* The problem: Repeat only the lines running from the beginning of the material through the line that contains "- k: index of".

___ Data segment

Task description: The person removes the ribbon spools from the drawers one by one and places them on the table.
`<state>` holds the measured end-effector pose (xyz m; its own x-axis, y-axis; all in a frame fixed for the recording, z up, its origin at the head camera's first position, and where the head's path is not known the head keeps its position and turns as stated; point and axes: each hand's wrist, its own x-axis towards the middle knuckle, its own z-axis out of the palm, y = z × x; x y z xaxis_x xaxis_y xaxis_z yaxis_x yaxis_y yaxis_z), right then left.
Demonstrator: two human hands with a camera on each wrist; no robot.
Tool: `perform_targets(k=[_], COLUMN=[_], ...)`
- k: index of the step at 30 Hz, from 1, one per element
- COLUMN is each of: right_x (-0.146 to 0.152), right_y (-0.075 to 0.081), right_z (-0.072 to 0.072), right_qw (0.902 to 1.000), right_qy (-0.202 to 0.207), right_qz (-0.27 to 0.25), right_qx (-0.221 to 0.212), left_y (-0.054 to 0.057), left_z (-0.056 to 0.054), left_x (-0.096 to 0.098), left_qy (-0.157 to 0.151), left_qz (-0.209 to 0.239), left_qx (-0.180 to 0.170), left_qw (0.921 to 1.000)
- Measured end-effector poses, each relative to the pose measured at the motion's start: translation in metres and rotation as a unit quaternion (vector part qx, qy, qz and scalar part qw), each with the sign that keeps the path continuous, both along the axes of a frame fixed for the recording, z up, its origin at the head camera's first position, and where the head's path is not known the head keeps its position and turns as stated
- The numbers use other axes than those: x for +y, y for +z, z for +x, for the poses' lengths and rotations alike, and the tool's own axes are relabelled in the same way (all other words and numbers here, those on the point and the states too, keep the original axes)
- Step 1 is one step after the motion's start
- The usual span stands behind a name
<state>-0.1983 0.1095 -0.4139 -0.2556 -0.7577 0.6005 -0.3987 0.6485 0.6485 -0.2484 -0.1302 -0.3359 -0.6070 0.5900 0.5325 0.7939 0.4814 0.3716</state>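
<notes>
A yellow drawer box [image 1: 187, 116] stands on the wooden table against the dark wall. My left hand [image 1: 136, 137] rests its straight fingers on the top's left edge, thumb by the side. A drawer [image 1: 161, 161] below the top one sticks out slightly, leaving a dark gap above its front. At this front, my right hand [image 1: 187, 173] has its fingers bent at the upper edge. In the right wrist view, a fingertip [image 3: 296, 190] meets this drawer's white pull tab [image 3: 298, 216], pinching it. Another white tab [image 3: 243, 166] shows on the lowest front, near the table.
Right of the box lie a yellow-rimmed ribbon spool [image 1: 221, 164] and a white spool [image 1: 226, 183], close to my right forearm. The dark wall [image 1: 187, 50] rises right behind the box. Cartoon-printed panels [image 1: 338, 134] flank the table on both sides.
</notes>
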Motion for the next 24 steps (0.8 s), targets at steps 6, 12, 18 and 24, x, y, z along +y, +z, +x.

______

* Written reply:
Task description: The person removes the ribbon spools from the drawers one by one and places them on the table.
`<state>` holds the measured end-effector pose (xyz m; its own x-axis, y-axis; all in a frame fixed for the recording, z up, its origin at the head camera's first position, and where the head's path is not known the head keeps its position and turns as stated; point and axes: each hand's wrist, its own x-axis towards the middle knuckle, its own z-axis out of the palm, y = z × x; x y z xaxis_x xaxis_y xaxis_z yaxis_x yaxis_y yaxis_z), right then left.
Demonstrator: two human hands with a camera on each wrist; no robot.
Tool: `perform_targets(k=[_], COLUMN=[_], ...)`
- k: index of the step at 30 Hz, from 1, one per element

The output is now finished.